> Task
The listing below should be reproduced precisely, except for its images.

> Given data
Segment Open

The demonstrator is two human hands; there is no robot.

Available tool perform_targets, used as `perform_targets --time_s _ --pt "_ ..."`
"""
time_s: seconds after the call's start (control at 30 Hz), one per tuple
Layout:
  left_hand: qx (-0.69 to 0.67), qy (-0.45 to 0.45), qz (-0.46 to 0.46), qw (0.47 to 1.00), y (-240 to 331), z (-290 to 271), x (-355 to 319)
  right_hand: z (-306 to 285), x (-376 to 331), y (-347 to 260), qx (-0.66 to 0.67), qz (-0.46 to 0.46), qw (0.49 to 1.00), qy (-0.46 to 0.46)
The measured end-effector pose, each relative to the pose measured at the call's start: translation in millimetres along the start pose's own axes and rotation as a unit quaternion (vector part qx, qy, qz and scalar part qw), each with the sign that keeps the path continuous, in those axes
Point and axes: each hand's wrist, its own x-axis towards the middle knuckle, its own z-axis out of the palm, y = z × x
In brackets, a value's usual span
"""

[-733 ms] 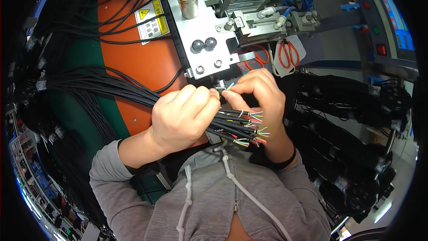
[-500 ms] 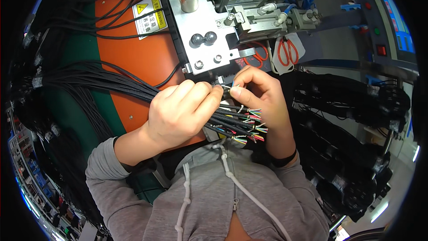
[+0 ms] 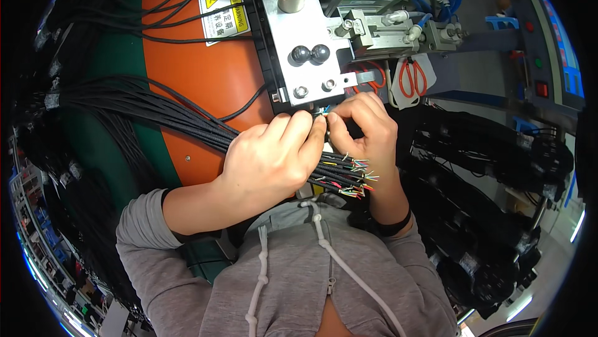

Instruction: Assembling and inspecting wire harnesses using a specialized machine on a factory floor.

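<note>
Fine wires (image 3: 322, 111), blue and white, at the fingertips of two bare hands.
Left hand (image 3: 274, 153): thumb and forefinger pinched on the wires. Right hand (image 3: 366, 128): fingertips just beside them; grip cannot be told. Black cables (image 3: 168, 113): bundle passing beneath left hand, multicoloured stripped ends (image 3: 361, 166) to its right. Beyond: metal fixture plate (image 3: 299, 32).

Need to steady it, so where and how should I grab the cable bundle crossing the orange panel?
Take the cable bundle where it crosses the orange panel, probably from above: there it's uncovered and closely packed, while its right ends splay into fine coloured wires.
</note>
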Motion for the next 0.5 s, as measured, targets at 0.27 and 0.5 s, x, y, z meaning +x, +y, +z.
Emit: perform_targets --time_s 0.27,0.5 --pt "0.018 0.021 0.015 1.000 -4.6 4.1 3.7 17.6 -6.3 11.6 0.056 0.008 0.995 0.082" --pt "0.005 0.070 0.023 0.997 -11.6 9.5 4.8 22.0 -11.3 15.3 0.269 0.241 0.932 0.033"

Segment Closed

> Expected answer
The demonstrator is two human hands; there is no robot.

Available tool perform_targets, used as `perform_targets --time_s _ --pt "_ ..."`
"""
time_s: seconds after the call's start (control at 30 Hz), one per tuple
Layout:
  left_hand: qx (-0.69 to 0.67), qy (-0.45 to 0.45), qz (-0.46 to 0.46), qw (0.47 to 1.00), y (-240 to 331), z (-290 to 271), x (-355 to 319)
  right_hand: z (-306 to 285), x (-376 to 331), y (-347 to 260), qx (-0.66 to 0.67), qz (-0.46 to 0.46), qw (0.49 to 1.00), qy (-0.46 to 0.46)
The measured end-effector pose, each relative to the pose measured at the call's start: translation in millimetres along the start pose's own axes and rotation as a unit quaternion (vector part qx, qy, qz and scalar part qw), each with the sign that keeps the path continuous, in those axes
Point and axes: each hand's wrist, its own x-axis towards the middle knuckle, its own z-axis out of the palm, y = z × x
In brackets, a value's usual span
"""

[-733 ms] 
[-500 ms] 
[+0 ms] 

Instruction: Assembling and inspecting wire harnesses using a specialized machine on a factory floor.

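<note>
Fine wires (image 3: 322, 111), blue and white, at the fingertips of two bare hands.
Left hand (image 3: 274, 153): thumb and forefinger pinched on the wires. Right hand (image 3: 366, 128): fingertips just beside them; grip cannot be told. Black cables (image 3: 168, 113): bundle passing beneath left hand, multicoloured stripped ends (image 3: 361, 166) to its right. Beyond: metal fixture plate (image 3: 299, 32).

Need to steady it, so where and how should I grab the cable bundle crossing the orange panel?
Take the cable bundle where it crosses the orange panel, probably from above: there it's uncovered and closely packed, while its right ends splay into fine coloured wires.
</note>
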Motion for the next 0.5 s, as measured, targets at 0.27 and 0.5 s, x, y, z meaning +x, +y, +z.
Emit: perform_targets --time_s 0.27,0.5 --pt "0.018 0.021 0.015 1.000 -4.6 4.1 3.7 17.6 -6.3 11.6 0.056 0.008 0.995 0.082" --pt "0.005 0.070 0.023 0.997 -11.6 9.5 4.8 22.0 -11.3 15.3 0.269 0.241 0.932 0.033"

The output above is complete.